Rural communities tend to be underserved when it comes to broadband internet networks. After all, it's a sparsely populated market with very low density. Big internet service providers (ISP) see little profit in providing service to these areas.
To serve residents of these areas, some jurisdictions have established community-owned and operated broadband networks, which offer a service that commercial ISPs have been reluctant to provide.
Instead of viewing this as a means to provide service to more consumers, Federal Communications Commissioner Mike O'Rielly sees these government-owned networks as an "ominous threat to the first amendment.
In a recent speech to the Media Institute, O'Rielly suggested these community-owned networks could result in governments aggressively limiting free speech.
“I would be remiss if my address omitted a discussion of a lesser-known, but particularly ominous, threat to the First Amendment in the age of the Internet: state-owned and operated broadband networks,” O’Rielly told the group.
'Significant first amendment mischief'
O'Rielly said he was in favor of bringing broadband to underserved areas of the country, but he claimed municipal broadband networks, championed by the Obama administration, had engaged in what he called "significant first amendment mischief."
"As Professor Enrique Armijo of the Elon University School of Law has shown in his research, municipalities such as Chattanooga, Tennessee, and Wilson, North Carolina, have been notorious for their use of speech codes in the terms of service of state-owned networks, prohibiting users from transmitting content that falls into amorphous categories like 'hateful' or 'threatening,'" O'Rielly said.

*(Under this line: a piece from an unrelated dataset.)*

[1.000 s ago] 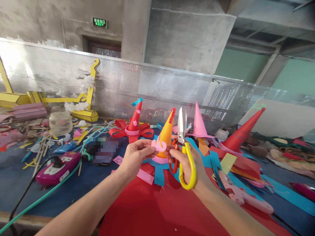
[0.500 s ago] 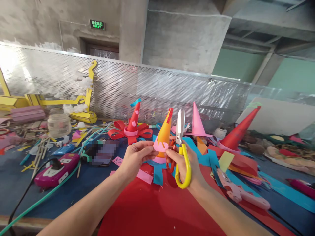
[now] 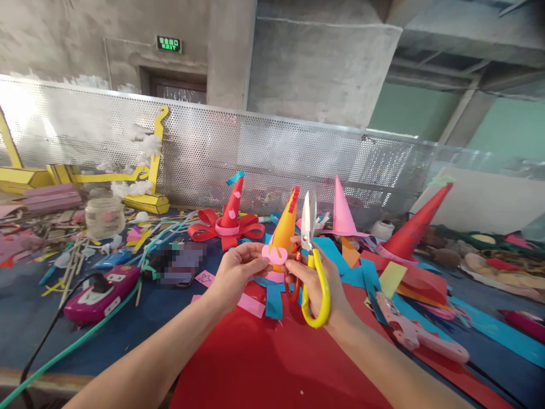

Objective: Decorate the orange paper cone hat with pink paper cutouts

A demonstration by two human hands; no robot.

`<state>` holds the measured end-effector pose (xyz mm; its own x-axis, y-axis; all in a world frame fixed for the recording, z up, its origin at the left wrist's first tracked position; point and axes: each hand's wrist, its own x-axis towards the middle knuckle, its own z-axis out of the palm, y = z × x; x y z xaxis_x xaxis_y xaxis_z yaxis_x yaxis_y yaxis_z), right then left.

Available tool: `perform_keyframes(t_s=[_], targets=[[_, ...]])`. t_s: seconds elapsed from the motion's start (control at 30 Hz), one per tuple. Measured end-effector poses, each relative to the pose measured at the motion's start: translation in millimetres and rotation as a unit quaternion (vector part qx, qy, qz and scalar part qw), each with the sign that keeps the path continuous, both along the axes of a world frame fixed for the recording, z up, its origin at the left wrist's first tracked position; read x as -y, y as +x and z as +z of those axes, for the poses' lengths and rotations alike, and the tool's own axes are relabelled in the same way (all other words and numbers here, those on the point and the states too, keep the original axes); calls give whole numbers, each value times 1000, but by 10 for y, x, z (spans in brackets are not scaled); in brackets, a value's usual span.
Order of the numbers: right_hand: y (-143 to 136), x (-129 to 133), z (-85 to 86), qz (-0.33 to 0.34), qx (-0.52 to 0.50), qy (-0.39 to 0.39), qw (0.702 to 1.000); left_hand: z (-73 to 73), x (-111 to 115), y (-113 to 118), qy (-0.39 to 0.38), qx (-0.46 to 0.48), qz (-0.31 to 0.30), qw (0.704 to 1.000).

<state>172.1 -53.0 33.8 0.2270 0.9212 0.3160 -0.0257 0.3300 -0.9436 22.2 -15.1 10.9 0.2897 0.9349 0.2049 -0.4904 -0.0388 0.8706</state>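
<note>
The pink paper piece [image 3: 279,260] is now showing a rounder outline than a moment earlier, its scalloped edge giving way to a closed-looking loop, so its shape is probably being adjusted by the fingers. The left hand [image 3: 229,277] is pinching its left side; the right hand [image 3: 336,296] is steadying the other side while gripping the scissors [image 3: 306,242], whose blades are now standing visibly apart, pointing upward. The paper is sitting in front of the orange cone [image 3: 284,230], above the red sheet [image 3: 272,358] on the bench [image 3: 140,341]; whether it is touching the cone, one cannot tell.
</note>
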Motion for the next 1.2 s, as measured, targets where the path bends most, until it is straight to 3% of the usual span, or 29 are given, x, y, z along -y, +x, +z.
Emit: perform_keyframes(t_s=[0.27, 1.2], targets=[[50, 23, -43, -31, 9, 7, 999, 7, -2, -7, 4, 3, 21, 1000], [-24, 45, -70, 6, 45, -12, 999, -43, -17, -4, 37, -46, -13, 998]])
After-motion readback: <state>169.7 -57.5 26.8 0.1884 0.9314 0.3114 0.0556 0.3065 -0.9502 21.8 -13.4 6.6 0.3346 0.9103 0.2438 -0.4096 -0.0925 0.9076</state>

There are more than 700 municipal broadband networks in operation, providing internet connections mostly in areas that big providers have chosen not to serve. According to a report by Motherboard, a technology news site, these publicly owned services are popular with the consumers they serve, delivering faster service at a lower price.

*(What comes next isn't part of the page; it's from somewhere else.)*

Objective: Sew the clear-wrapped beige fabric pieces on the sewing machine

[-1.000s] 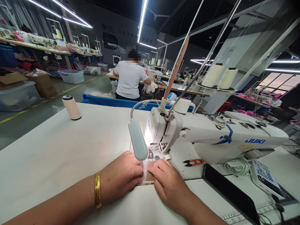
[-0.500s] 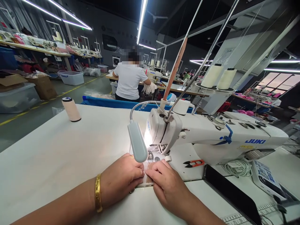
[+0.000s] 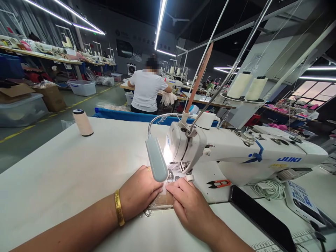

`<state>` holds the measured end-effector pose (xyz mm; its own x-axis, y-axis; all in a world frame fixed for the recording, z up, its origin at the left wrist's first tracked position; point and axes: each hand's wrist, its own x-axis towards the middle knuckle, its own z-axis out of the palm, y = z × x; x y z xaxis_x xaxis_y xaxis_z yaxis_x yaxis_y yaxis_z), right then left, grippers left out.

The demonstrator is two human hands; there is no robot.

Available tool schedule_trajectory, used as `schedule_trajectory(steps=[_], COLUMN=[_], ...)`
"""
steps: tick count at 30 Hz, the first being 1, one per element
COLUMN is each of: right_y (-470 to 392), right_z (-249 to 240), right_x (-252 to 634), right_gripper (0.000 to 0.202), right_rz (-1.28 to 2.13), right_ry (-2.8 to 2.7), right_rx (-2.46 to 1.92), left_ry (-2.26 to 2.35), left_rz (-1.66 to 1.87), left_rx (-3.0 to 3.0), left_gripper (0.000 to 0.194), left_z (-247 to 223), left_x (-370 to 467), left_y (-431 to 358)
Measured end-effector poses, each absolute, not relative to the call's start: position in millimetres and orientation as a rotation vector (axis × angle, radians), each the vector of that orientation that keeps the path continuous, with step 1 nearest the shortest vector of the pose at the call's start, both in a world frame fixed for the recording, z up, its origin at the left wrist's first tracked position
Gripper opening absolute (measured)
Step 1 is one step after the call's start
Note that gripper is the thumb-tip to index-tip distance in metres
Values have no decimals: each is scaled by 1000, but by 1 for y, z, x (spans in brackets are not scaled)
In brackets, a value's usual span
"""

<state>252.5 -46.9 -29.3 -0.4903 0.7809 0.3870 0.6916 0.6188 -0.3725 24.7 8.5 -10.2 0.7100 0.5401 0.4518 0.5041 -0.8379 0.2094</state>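
My left hand (image 3: 143, 190), with a gold bracelet (image 3: 119, 208) at the wrist, rests on the machine bed below the sewing machine's head (image 3: 181, 140). Its fingers are curled and pressed down. Opposite it, my right hand (image 3: 189, 199) has its thumb and fingers drawn together near the presser foot. A narrow pale patch shows between the fingertips; whatever they pinch is too small and covered to name. Brown tape (image 3: 165, 200) lies on the bed between the hands. A grey gooseneck lamp (image 3: 156, 159) hides the left fingertips in part and lights the needle area.
Red-handled thread snips (image 3: 219, 183), a black phone (image 3: 262, 217) and a coiled cable (image 3: 270, 189) lie to the right. A peach thread cone (image 3: 83, 122) stands at the table's far left. Beyond the blue cloth (image 3: 120, 115), a person in a white shirt (image 3: 147, 90) sits at another machine.
My left hand has shifted slightly forward, toward the needle, uncovering more of the brown tape. My right hand stays almost in place. The whole view has moved a little.
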Motion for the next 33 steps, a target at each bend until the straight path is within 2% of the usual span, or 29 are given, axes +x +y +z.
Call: schedule_trajectory(steps=[16,33], right_y=[-48,-48], right_z=[-30,-30], right_x=[258,256], right_gripper=[45,50], right_rz=[310,271], right_ry=[-2291,-2337], right_rx=[-1067,-1078], left_ry=[724,762], left_rz=[923,853], left_rx=[2822,2900], left_gripper=[31,31], left_z=[-7,-10], left_x=[24,25], left_y=[3,1])
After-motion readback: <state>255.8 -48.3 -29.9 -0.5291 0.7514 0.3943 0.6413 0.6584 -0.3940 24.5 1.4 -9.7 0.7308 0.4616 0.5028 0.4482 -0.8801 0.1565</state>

Lower and more consistent prices
A recent Harvard University study examined advertised prices for residential data plans offered by 40 community-owned networks and compared them to what commercial ISPs charge for the same service. In 23 of the 27 communities where commercial ISPs are present, the researchers found the community-owned networks offered lower prices.
The researchers also said they found that community-owned networks offered prices that were "clear and unchanging," while commercial ISPs often charged low promotional or “teaser” rates that later rose at the end of the introductory period.